Task objective:
Take the listing below and output it exactly, with no images.

Given data:
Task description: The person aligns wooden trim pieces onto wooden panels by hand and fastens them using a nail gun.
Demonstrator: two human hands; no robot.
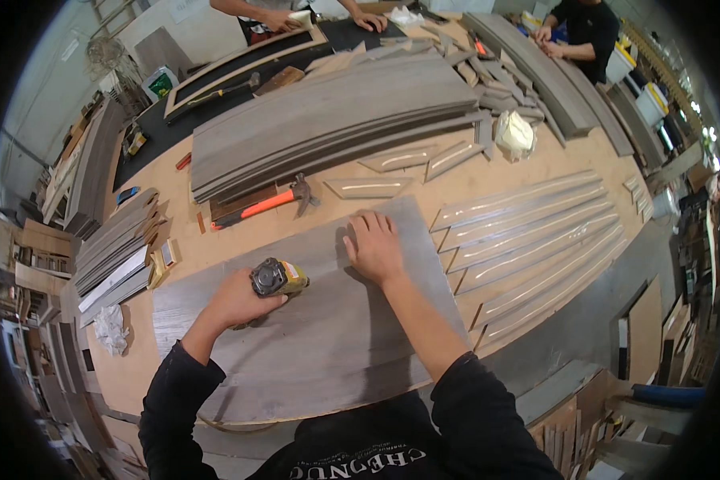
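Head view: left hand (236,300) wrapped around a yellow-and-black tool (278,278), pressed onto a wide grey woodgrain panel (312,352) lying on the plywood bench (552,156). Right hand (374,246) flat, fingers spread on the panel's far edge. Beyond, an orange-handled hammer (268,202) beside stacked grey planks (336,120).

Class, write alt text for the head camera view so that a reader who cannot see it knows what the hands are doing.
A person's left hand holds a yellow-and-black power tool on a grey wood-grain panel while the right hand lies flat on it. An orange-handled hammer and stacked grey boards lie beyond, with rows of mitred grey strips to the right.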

Solution to the problem:
Task description: The person aligns wooden trim pieces onto wooden panels by hand and fastens them using a nail gun.
Demonstrator: two human hands; no robot.
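Head view: left hand (236,300) wrapped around a yellow-and-black tool (278,278), pressed onto a wide grey woodgrain panel (312,352) lying on the plywood bench (552,156). Right hand (374,246) flat, fingers spread on the panel's far edge. Beyond, an orange-handled hammer (268,202) beside stacked grey planks (336,120).

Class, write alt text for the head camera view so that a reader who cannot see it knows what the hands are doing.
A person's left hand holds a yellow-and-black power tool on a grey wood-grain panel while the right hand lies flat on it. An orange-handled hammer and stacked grey boards lie beyond, with rows of mitred grey strips to the right.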

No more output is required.